As the proposed guidelines for the consolidation of special purpose entities are firming up, the picture is looking decidedly brighter on some levels, but not quite in the clear for the securitization segments at greatest risk, such as CDOs and ABCP conduits - typically not structured through qualifying-SPEs.
Apparently, while guidelines were set forth for identifying SPEs that could be exempt from consolidation, some accounting professionals are having trouble imagining securitization-related non-QSPEs that would satisfy the conditions.
The Financial Accounting Standards Board met last Wednesday after a one-week delay, said to be associated with the complexity of the issues at hand.
According to Deloitte & Touche, which has been distributing informal commentary following the subsequent meetings, FASB has given broad guidelines for conditions that would allow a non-QSPE exemption from mandatory consolidation. Though the guidelines are still broad, they are substantially more specific than previous discussions, which focused on if rather than how FASB would recognize such an exemption.
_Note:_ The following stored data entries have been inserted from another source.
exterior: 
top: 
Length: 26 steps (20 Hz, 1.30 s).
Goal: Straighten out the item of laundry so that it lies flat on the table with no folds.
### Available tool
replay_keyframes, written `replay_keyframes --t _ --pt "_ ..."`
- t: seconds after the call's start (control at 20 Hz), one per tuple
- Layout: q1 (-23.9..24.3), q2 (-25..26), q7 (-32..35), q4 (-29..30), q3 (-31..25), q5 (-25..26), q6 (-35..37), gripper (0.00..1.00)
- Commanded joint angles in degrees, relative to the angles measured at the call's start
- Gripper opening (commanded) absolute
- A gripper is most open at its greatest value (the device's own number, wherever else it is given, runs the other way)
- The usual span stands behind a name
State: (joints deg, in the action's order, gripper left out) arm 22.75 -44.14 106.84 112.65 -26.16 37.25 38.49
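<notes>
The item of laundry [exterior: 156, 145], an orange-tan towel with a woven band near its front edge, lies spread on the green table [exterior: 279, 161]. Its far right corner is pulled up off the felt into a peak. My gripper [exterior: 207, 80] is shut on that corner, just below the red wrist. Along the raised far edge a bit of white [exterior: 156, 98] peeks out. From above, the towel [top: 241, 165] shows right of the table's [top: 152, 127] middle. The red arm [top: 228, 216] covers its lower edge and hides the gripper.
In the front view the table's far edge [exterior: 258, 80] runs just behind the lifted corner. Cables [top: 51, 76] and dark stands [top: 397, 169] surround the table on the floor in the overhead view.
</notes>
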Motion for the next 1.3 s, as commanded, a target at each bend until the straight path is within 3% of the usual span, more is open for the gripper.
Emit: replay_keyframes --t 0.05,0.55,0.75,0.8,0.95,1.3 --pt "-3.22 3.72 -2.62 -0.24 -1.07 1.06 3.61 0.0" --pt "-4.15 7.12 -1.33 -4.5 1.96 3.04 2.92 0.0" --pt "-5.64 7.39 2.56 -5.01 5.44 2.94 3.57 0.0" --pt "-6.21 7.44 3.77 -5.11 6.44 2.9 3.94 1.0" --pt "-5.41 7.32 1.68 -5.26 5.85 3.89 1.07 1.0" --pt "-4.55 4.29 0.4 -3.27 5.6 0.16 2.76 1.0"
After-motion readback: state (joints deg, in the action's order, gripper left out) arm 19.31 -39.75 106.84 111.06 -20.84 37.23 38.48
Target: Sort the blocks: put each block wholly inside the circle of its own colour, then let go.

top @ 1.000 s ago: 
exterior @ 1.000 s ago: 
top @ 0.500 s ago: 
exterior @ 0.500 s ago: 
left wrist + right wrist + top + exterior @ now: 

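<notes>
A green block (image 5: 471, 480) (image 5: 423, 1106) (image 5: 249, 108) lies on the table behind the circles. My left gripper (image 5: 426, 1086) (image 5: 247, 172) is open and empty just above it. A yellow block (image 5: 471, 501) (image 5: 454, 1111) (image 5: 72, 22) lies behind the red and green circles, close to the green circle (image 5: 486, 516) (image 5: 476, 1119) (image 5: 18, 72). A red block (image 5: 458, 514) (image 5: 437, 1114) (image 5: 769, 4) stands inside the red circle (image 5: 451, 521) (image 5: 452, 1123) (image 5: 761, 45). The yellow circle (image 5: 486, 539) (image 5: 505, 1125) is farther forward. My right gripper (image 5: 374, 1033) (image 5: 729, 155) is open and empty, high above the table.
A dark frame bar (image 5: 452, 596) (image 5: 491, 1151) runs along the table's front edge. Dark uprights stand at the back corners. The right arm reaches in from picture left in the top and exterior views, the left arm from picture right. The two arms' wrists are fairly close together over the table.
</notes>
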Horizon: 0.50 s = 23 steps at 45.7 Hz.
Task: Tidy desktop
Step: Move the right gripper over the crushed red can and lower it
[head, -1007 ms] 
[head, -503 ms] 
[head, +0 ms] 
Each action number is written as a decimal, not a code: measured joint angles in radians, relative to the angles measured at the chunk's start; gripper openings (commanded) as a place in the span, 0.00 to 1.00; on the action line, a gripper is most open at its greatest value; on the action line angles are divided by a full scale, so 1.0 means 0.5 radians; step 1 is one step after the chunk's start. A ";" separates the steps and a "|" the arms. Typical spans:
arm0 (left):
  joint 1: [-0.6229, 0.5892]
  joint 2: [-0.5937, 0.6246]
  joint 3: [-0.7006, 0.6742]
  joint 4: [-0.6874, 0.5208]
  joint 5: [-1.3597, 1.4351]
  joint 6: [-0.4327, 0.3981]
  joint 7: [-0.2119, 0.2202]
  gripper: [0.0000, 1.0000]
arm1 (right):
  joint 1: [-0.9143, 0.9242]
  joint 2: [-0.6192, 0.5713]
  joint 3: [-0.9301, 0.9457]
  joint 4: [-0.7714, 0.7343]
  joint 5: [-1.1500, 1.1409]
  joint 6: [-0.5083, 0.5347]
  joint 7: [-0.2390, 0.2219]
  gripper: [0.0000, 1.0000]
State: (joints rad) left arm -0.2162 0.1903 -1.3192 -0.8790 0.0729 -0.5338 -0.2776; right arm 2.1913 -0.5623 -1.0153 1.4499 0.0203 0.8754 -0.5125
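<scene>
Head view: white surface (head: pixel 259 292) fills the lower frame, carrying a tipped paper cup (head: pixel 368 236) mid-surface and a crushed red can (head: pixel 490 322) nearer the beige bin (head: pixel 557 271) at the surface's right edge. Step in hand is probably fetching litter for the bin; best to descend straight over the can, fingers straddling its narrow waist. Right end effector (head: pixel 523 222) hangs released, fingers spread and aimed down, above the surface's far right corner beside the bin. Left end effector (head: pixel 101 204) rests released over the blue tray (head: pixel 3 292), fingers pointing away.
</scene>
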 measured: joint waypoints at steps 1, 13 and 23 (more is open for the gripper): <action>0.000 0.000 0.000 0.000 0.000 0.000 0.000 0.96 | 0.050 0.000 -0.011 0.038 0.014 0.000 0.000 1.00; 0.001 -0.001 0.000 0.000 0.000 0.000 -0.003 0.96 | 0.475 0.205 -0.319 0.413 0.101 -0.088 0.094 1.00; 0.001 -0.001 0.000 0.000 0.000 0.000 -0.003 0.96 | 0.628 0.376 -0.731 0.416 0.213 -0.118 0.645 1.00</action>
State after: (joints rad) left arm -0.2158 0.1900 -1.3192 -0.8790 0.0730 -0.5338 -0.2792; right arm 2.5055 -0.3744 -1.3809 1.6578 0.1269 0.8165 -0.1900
As reported following the last meeting (see ASR issue 5/13), the board is considering a class of SPEs which are used for risk diversification. According to Deloitte, the SPE would have to meet conditions associated with the following: legal isolation, with no implied "obligations to pay the debts of the SPE or insure the values of its assets"; the assets making up the SPE; the interests issued by the SPE; and the activities of the SPEs.
What the FASB has developed, it seems, are two parallel tracks: either an SPE satisfies the conditions for consideration under the exemption - which was intially introduced as View B by the board during the 5/8 meeting - or it moves down the original path, where a primary beneficiary would need to be identified for consolidation.
"It's not yet entirely clear how many SPEs are going to meet the criteria to go down the View B path," said Jim Mountain, of the securitization practice at Deloitte. "I'm not sure I can think of any off-hand that would meet the limitations on beneficial interests issued."
One problem, for example, is that funded investments does not seem to be included in list of interests that can be issued by an SPE and still satisfy the exemption conditions, Mountain contends.
Meanwhile, FASB also revisited the proposed guidelines for using and identifying variable interests with respect to a primary beneficiary or other entity with which to consolidate the SPE.
Significantly, FASB indicated that the party owning the majority of the variable interest (more than 50%) will be the primary beneficiary, even if that amount is not significantly greater than the next largest owner of variable interest. However, if there is no majority owner, the primary beneficiary would have to have a significantly greater stake than any other party in the variable interest.
FASB meets again on June 5, which is expected to be the final meeting before the exposure draft is released.